## WHAT NEEDS TO BE DONE
Give, as a bare number, the count of lines below that contain "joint".
SOURCE DATA START
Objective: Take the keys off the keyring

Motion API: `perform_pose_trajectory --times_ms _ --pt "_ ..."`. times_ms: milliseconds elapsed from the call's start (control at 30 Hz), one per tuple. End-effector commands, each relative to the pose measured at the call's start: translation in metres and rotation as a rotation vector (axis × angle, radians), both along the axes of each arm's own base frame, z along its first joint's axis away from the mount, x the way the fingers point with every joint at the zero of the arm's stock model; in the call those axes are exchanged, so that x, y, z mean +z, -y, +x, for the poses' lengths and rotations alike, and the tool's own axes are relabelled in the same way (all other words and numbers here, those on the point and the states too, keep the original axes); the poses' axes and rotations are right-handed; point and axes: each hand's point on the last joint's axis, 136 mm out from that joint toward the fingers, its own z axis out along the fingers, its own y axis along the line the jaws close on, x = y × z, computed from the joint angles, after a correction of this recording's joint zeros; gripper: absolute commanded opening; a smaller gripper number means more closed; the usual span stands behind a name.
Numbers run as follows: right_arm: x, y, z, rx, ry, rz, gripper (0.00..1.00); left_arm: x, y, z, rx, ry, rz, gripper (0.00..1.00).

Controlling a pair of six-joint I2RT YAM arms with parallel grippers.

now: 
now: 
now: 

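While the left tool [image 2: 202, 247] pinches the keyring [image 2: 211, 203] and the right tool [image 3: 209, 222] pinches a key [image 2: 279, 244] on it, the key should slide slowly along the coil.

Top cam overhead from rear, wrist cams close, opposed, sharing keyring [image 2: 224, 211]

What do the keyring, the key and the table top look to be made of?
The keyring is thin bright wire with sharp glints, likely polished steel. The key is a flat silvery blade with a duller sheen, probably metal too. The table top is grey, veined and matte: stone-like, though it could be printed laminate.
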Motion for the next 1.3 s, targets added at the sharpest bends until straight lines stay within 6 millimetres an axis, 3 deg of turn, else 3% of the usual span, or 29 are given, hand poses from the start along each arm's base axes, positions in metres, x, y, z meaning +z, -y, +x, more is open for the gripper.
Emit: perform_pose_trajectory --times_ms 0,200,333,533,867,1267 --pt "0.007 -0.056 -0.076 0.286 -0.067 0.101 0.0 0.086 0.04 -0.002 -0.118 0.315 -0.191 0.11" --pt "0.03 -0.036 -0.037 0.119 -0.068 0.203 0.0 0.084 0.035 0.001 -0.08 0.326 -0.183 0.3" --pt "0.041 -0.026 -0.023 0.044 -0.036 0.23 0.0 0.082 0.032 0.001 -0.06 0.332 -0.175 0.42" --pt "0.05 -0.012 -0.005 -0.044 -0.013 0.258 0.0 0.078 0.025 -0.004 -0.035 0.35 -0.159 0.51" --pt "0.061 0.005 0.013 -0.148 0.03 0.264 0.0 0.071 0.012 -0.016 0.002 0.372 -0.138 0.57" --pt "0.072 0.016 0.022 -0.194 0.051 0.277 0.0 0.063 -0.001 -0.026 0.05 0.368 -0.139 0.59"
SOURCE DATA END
## RESULT
2